The other primary focus of Love Travels at Illegal Speeds is indeed love. At times it appears ostensibly comical (in that English sort of way) as in "Gimme Some Love, Are you gonna dump this other guy/ Before I die of sexual frustration?/ I can't stand the crowds on a Saturday night/ Why don't you come around and try to make it alright?" Yet there is a more reflective and personal side of Coxon that is also revealed. The gorgeous "Flights to the Sea," an acoustic ballad complete with a fluttering flute that would please Marshall Tucker, speaks to the transitory nature of relationships; "Though I might lose you to the sand/ I won't let go of your hand."

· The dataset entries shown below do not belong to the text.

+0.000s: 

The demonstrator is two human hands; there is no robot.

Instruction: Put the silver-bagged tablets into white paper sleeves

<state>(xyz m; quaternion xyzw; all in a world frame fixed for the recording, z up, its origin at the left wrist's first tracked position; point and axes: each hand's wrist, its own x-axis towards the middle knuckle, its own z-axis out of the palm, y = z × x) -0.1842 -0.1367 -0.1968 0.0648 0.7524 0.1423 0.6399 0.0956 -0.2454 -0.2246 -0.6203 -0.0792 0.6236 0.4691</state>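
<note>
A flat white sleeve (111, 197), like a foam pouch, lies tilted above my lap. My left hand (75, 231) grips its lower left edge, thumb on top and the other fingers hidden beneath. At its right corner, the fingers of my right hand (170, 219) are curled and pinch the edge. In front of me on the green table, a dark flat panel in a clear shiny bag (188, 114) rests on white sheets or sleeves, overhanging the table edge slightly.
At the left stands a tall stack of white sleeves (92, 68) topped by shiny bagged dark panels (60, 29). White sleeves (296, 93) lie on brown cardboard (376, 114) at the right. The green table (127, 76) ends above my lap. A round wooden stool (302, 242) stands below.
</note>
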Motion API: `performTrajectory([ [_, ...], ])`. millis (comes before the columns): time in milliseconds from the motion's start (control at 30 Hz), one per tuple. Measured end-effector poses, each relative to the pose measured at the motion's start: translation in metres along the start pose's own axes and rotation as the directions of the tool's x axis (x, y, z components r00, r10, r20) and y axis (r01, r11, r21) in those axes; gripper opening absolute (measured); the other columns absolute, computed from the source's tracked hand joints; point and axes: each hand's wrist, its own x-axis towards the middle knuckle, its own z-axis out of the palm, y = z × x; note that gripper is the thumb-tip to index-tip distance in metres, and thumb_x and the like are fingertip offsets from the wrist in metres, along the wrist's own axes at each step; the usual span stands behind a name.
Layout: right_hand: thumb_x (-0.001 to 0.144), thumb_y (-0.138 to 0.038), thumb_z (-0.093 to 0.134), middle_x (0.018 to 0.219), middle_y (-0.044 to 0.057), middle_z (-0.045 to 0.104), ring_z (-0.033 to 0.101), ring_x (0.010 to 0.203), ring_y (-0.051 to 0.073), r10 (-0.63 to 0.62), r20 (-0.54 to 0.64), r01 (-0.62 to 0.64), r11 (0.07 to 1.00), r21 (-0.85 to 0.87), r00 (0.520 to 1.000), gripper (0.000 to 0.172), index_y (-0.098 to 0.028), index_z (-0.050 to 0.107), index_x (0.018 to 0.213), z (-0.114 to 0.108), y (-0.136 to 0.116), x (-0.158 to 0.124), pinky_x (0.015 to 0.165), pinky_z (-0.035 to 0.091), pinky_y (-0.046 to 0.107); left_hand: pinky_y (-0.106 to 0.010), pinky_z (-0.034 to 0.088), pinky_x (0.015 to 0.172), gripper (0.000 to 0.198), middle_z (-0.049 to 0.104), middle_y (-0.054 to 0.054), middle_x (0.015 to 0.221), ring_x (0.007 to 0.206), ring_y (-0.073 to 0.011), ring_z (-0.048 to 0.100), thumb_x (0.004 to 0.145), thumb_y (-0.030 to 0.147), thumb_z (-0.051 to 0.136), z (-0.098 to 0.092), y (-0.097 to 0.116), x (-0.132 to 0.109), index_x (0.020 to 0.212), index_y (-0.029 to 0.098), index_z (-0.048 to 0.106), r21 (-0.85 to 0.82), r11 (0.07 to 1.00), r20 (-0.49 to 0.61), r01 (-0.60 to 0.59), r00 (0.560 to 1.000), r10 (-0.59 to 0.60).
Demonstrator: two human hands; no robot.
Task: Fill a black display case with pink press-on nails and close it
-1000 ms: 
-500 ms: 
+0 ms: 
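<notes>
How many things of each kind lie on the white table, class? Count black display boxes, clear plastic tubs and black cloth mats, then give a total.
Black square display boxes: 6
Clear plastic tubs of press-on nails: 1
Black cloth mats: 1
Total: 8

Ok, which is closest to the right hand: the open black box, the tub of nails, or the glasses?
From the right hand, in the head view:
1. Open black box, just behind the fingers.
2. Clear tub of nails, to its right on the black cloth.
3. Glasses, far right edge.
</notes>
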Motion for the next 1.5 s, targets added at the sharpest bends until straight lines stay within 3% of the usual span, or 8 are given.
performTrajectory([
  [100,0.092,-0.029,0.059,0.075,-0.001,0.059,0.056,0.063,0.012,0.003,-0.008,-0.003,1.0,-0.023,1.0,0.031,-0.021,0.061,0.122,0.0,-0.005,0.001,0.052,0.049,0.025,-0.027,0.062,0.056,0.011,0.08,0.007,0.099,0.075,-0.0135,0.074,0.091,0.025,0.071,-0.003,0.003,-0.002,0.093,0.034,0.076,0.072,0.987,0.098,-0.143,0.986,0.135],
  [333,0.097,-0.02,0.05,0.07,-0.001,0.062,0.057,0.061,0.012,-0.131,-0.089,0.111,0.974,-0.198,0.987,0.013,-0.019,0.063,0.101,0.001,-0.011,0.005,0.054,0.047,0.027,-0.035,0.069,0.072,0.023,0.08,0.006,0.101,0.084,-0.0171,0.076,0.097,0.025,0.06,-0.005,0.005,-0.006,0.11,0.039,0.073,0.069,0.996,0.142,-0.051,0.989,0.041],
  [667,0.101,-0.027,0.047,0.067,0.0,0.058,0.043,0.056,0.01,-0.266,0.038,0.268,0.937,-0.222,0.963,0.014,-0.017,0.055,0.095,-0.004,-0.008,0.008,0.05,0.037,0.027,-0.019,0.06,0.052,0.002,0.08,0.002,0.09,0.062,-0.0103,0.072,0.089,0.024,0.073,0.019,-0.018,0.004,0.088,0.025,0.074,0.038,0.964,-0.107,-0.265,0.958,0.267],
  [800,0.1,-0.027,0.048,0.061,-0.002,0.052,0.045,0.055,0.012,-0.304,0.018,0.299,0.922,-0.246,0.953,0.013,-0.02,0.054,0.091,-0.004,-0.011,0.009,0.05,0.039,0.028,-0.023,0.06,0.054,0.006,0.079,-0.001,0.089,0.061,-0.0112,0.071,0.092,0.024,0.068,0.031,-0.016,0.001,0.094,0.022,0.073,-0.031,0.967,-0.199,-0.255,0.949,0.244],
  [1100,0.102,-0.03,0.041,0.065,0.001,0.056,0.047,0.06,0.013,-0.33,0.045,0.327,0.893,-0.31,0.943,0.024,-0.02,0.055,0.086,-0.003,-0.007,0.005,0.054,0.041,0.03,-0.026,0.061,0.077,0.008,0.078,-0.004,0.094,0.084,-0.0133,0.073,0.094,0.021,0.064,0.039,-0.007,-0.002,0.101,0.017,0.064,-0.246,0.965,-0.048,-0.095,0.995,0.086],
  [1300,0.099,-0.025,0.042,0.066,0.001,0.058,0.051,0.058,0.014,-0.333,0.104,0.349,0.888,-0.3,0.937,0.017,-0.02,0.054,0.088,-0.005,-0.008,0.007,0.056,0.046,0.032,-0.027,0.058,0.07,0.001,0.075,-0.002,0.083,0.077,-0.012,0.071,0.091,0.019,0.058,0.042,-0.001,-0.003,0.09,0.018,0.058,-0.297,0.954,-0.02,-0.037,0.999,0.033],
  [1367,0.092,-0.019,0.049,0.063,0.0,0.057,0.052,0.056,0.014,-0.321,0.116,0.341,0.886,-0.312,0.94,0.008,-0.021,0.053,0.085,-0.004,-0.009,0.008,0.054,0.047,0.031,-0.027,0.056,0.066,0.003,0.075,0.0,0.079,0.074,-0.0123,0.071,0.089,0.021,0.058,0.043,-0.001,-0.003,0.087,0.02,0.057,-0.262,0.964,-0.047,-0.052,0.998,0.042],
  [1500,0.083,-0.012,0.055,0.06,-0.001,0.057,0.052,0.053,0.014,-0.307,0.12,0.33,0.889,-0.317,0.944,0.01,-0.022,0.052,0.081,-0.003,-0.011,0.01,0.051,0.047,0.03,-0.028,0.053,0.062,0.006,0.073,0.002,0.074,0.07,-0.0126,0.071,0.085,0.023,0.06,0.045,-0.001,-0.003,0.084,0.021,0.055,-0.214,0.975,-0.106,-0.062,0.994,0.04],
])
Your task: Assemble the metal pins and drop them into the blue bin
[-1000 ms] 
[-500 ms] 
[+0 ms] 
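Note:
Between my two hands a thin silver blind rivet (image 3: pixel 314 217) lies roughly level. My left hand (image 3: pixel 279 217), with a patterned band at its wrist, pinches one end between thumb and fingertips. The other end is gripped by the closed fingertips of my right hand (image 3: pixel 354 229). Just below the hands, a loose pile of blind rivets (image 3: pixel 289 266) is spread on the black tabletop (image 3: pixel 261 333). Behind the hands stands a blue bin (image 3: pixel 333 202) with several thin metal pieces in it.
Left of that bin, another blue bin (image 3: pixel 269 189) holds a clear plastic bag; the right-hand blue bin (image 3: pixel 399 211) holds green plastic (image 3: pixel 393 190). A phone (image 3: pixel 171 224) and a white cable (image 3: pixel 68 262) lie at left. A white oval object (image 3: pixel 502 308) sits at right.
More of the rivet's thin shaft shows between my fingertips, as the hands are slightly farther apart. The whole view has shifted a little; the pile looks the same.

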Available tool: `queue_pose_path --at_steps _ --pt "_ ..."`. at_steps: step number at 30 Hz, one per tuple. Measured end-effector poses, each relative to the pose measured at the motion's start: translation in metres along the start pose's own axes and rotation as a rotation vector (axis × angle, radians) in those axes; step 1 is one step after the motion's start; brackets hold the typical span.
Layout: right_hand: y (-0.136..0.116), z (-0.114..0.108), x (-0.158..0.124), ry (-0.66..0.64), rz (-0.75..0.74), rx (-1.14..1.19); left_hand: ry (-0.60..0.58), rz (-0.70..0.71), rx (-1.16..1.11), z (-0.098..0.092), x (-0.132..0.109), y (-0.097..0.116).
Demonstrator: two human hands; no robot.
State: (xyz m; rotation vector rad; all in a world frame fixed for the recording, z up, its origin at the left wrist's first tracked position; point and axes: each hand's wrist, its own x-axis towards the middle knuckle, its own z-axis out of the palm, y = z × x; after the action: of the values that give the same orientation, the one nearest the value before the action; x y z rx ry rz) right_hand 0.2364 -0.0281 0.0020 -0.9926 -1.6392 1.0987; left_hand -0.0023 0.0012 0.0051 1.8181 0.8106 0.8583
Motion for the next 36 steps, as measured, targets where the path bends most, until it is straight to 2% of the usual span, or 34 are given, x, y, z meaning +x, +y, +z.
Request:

Musically the record pulls from different styles, from American blues to early British rock. Even Coxon's ex-band rears its head from time to time; the apple hasn't fallen that far from the tree. Coxon clearly shows a mastery that comes from experience, and when he hits his groove it's infectious. One listen to centerpiece track "You & I" exposes the many influences that Coxon so adeptly blends. Perhaps more importantly, it also reveals the vast influence that Coxon - with or without Blur - has had on many recent American and European rock acts. As for Graham Coxon the soloist (in a strict sense of the word: he plays every instrument on the album, with a few added instrumentalists), he is marching onward and getting more confident. This album may not represent him at the creative peak of his post-Blur powers, but it shows he is getting closer.

Reviewed by Ari Shapiro
A staff writer for LAS, Ari Shapiro mixes up pretty unique smoothies at XOOM in hot Tucson.